Et nous voilà partis, courant de toute la vitesse de nos jambes, nous encourageant mutuellement, haletants, fortifiés seulement par l’idée que la liberté sera le prix de nos efforts.

Mais nous avions plus de bonne volonté que de forces. Au bout de vingt minutes le caporal se laissa tomber, me suppliant de ne pas l’abandonner.

Les cosaques ne s’étaient sans doute pas aperçus de notre fuite, ou bien ils ne voulaient plus se donner la peine de courir après nous. En tout cas, nous n’étions pas poursuivis, et c’était tout ce que nous demandions pour le moment. Mais bientôt une autre inquiétude vint refroidir notre enthousiasme : comment nous orienter dans cette épaisse forêt, et comment surtout nous procurer des vivres et un asile pour la nuit ?

— Que faire ? demanda le caporal.

— Sortons de la forêt, répondis-je, et retournons sur nos pas ; c’est le moyen le plus sûr de ne pas nous perdre.

Au bout d’une demie heure, nous avions en effet retrouvé les traces de la lamentable caravane.

En dépouillant deux ou trois cadavres, nous pûmes nous vêtir à peu près.

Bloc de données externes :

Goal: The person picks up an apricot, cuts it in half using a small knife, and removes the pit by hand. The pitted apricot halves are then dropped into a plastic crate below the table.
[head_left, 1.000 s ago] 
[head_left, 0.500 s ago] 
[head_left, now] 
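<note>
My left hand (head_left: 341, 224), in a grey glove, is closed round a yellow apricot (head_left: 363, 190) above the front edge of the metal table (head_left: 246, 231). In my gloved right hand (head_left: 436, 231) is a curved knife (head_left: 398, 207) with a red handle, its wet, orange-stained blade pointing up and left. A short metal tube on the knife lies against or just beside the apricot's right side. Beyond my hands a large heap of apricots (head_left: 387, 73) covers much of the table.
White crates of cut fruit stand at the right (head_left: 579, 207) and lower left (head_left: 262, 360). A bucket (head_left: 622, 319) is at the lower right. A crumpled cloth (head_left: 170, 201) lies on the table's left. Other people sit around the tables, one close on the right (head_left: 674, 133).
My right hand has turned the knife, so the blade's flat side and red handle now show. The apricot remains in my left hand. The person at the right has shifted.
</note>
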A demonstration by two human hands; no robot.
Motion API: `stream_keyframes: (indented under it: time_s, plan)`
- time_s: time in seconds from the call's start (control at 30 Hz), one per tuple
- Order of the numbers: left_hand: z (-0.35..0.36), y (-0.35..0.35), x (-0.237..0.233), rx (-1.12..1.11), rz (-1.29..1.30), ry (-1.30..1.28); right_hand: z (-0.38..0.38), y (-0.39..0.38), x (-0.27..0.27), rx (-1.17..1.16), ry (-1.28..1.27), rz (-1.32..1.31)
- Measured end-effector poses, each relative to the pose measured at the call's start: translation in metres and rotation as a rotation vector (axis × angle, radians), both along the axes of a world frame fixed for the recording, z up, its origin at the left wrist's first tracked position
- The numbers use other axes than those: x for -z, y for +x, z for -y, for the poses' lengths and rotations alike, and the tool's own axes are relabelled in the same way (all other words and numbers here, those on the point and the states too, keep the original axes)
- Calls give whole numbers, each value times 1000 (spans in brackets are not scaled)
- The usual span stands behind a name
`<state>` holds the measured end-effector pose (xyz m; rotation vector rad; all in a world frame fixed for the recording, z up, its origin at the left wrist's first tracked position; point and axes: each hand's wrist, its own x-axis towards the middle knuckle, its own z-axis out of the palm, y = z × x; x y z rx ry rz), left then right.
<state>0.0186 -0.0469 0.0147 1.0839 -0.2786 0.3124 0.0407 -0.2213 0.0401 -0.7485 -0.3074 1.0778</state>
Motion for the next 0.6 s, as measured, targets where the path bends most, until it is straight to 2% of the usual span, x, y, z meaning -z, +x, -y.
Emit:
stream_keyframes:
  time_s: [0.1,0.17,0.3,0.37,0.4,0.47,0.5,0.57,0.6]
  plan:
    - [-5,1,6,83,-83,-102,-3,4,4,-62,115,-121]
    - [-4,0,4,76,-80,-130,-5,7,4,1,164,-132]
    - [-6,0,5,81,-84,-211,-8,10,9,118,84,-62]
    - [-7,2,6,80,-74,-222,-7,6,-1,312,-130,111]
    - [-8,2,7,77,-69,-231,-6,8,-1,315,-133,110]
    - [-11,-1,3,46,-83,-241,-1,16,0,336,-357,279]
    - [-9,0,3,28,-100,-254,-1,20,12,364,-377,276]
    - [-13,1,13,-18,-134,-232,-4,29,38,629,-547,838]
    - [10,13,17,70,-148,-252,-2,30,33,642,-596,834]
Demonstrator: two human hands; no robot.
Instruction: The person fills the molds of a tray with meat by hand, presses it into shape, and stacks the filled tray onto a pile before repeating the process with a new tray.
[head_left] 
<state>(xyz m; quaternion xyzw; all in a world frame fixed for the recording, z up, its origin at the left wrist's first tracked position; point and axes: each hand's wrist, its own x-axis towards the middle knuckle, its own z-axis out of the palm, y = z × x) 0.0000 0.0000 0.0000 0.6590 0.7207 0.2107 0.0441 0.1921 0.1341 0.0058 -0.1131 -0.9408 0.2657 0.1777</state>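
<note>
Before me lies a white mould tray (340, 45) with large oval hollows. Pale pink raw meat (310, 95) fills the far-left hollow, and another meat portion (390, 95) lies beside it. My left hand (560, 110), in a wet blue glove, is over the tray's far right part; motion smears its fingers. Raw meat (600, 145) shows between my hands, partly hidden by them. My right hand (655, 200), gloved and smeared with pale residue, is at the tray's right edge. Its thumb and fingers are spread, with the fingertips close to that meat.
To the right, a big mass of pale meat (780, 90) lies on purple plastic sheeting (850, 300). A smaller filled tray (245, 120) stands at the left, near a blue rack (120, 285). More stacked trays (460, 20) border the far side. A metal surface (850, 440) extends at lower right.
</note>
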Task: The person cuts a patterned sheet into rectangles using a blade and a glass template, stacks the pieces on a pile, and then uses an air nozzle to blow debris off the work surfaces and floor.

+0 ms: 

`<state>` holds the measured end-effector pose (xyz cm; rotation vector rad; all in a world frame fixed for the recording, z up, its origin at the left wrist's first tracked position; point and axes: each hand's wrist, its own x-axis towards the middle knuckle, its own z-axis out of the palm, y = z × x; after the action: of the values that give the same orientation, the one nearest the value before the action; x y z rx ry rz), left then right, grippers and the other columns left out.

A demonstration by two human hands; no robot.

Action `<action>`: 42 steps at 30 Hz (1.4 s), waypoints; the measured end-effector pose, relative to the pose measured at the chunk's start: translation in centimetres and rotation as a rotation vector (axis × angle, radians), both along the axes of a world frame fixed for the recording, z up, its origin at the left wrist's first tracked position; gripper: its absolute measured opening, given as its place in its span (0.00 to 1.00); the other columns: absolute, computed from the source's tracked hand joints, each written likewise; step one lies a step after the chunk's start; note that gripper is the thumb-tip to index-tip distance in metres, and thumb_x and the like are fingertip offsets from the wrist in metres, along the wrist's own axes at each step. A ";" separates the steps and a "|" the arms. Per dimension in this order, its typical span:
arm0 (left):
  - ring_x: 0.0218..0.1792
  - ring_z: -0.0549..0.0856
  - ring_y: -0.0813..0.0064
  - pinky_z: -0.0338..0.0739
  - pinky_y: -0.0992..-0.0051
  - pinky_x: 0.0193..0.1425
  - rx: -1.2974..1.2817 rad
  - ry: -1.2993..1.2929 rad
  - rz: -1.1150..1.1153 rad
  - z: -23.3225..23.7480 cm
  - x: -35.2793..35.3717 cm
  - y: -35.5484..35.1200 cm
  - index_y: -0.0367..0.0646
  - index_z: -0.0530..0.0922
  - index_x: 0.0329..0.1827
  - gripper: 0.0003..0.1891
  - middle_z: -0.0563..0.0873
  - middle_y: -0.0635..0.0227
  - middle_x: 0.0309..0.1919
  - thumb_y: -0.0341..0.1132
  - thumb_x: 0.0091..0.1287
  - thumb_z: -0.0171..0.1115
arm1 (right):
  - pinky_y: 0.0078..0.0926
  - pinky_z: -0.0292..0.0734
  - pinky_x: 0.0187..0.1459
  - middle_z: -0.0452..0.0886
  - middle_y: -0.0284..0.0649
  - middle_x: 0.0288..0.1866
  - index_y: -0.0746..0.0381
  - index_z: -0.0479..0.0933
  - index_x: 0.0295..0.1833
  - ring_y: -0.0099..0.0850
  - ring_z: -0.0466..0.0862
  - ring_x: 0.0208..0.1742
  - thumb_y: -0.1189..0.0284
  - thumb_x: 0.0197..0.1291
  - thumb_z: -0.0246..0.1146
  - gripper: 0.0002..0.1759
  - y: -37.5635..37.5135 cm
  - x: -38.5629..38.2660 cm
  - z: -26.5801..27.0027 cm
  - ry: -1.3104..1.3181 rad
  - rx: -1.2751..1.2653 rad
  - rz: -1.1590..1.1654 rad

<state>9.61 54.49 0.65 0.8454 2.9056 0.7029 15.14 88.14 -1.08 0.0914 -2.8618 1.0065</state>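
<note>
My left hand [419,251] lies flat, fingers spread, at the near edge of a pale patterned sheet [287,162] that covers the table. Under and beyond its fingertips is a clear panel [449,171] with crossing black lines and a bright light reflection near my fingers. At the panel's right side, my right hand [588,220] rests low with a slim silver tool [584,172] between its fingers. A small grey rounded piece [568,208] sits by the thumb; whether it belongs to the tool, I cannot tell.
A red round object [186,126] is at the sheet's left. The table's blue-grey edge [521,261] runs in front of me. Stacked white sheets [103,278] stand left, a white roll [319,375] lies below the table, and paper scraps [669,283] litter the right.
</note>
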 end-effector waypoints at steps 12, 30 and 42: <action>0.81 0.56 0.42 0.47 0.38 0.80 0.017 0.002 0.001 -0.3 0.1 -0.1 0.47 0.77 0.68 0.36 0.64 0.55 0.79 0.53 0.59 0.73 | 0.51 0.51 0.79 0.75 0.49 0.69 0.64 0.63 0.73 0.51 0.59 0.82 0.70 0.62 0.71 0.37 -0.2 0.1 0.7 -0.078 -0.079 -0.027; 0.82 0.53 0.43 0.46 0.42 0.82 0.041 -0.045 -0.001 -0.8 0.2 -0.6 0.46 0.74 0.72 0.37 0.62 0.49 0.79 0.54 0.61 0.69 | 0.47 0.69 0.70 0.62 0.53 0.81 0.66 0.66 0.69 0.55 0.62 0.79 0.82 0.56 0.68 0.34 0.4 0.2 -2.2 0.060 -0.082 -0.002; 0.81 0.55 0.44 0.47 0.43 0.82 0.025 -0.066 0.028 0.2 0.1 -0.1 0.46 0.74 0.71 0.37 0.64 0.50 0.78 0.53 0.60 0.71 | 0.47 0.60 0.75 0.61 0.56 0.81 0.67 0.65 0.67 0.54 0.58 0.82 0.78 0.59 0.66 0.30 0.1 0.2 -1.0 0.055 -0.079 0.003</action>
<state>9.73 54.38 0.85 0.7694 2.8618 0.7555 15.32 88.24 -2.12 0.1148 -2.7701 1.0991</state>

J’étais devenu un maître tailleur capable et un fabricant de chaussures très-habile. Ce que je confectionnais ainsi, à la hâte, n’était certainement pas de la dernière élégance, mais nous étions défendus tant bien que mal contre les âpres morsures du vent, et nous ne pouvions rien demander de plus dans les circonstances actuelles.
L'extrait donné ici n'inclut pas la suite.